Restorations are based on the basis of CSRs or underlying extensive and hitherto invisible reports. The are also linked to the underlying data by a RIATAR (RIAT Audit Record) which shows which sources and data are used. RIATers must follow the original analysis plan in their restoration. If they intend carrying out additional analyses these should be clearly marked as such.
We aren’t sure at this point. But we can say that there will be multiple competitions and multiple winners over the 2017-2020 period. So stay tuned and consider signing up for our mailing list so you can be notified when we announce our next competition.
Anyone who cares about the integrity of biomedical trial literature and can show the need for restoration and the will to carry it through.

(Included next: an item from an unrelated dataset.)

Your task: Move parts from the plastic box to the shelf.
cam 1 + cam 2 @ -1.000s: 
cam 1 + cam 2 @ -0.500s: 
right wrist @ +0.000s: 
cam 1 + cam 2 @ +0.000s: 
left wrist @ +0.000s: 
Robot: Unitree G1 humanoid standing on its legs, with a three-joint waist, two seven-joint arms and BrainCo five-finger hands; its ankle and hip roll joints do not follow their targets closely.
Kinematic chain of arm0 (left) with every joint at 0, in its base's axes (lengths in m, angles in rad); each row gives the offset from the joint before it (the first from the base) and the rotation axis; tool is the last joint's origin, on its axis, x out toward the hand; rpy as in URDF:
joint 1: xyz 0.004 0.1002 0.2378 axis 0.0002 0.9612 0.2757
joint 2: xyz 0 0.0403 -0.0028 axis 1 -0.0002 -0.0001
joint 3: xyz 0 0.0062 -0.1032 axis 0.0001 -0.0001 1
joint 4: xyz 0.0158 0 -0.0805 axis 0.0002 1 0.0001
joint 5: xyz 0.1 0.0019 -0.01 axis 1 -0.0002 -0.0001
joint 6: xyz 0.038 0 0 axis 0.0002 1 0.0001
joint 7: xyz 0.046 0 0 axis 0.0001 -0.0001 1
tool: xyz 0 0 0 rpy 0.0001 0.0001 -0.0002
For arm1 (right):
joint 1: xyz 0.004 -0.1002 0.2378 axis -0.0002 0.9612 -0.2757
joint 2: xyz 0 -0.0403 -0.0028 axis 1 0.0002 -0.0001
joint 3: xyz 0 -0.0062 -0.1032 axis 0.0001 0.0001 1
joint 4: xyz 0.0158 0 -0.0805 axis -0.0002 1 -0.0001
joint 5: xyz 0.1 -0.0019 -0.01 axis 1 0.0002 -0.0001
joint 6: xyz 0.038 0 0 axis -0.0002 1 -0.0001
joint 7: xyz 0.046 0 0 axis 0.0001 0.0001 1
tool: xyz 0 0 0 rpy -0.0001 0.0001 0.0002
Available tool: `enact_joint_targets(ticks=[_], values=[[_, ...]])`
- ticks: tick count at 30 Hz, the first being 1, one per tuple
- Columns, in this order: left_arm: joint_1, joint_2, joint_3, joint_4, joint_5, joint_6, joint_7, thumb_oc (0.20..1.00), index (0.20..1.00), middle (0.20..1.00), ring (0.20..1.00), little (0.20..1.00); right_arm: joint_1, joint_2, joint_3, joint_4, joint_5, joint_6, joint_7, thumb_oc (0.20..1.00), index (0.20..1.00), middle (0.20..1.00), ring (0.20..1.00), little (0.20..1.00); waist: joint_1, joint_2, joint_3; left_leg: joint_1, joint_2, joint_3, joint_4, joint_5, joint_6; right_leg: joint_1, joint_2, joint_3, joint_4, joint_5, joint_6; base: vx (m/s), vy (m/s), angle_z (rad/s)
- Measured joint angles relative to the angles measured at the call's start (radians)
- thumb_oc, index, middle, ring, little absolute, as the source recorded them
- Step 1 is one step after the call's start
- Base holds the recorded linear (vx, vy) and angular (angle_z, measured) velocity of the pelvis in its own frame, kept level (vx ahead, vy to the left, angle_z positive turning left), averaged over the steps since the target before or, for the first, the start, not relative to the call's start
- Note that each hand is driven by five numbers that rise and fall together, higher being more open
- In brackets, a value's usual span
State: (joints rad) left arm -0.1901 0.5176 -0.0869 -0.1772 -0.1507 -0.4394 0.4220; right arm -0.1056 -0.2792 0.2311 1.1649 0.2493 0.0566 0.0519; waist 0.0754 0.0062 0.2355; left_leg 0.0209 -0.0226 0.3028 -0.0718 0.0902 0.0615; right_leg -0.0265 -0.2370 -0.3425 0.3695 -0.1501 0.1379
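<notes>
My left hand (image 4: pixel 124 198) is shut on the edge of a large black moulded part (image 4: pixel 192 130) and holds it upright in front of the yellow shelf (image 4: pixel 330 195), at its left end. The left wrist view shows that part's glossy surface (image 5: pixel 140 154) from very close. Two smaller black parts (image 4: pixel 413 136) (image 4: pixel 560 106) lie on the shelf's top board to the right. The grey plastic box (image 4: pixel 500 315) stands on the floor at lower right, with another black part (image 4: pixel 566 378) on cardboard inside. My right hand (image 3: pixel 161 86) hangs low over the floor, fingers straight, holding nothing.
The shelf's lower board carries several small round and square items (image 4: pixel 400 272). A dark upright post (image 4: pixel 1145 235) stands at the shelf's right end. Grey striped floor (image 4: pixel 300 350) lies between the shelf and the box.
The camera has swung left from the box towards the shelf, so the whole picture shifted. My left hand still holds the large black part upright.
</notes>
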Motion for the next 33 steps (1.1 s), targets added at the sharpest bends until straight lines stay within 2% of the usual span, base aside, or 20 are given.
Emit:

It’s hard to gain access to unpublished data and reports for trials you don’t know even exist. So the first step is learning of a trial’s existence. Published trials are often easy to find, but no so for unpublished trials. There’s no simple or quick process to find an exhaustive list of every unpublished trial conducted with a given drug, but with a little effort you may be able to at least begin identifying some unpublished trials. We suggest three approaches:
- Regulatory reports: Look for the list/table of studies that appear in easily accessible regulatory reports. The best sources are FDA medical and statistical officer reports and EMA EPARs. FDA medical and statistical officer reports often contain a “Table of Clinical Studies” and EPARs generally discuss trials in the section of the EPAR on “Pharmacological Properties” – but search around these documents. Find FDA reports via the Drugs@FDA database and EPARs can be found on EMA’s website. We have some background info about all of these resources on our Regulatory Resources and glossary pages. In particular, see glossary entries on medical officer reviews, statistical officer reviews, EPARs, and SmPCs for a sense of what each of these documents look like before you jump in.
- Trial registries: Search trial registers such as ClinicalTrials.gov or ICTRP. Trial registers were established in part with the explicit purpose of trying to decrease the number of stealth trials i.e. trials for which one doesn’t even know of their existence. In addition, some sponsors maintain their own registers (e.g. Merck and GSK) or are members of consortiums (e.g. ClinicalStudyDataRequest.com) where clinical trial information is posted. Searching these sources by drug may help identify some unpublished trials.
- Other: If the medical product you’re interested in has been involved in litigation, you may also want to check the Drug Industry Documents Archive to see what kinds of documents might be in that repository.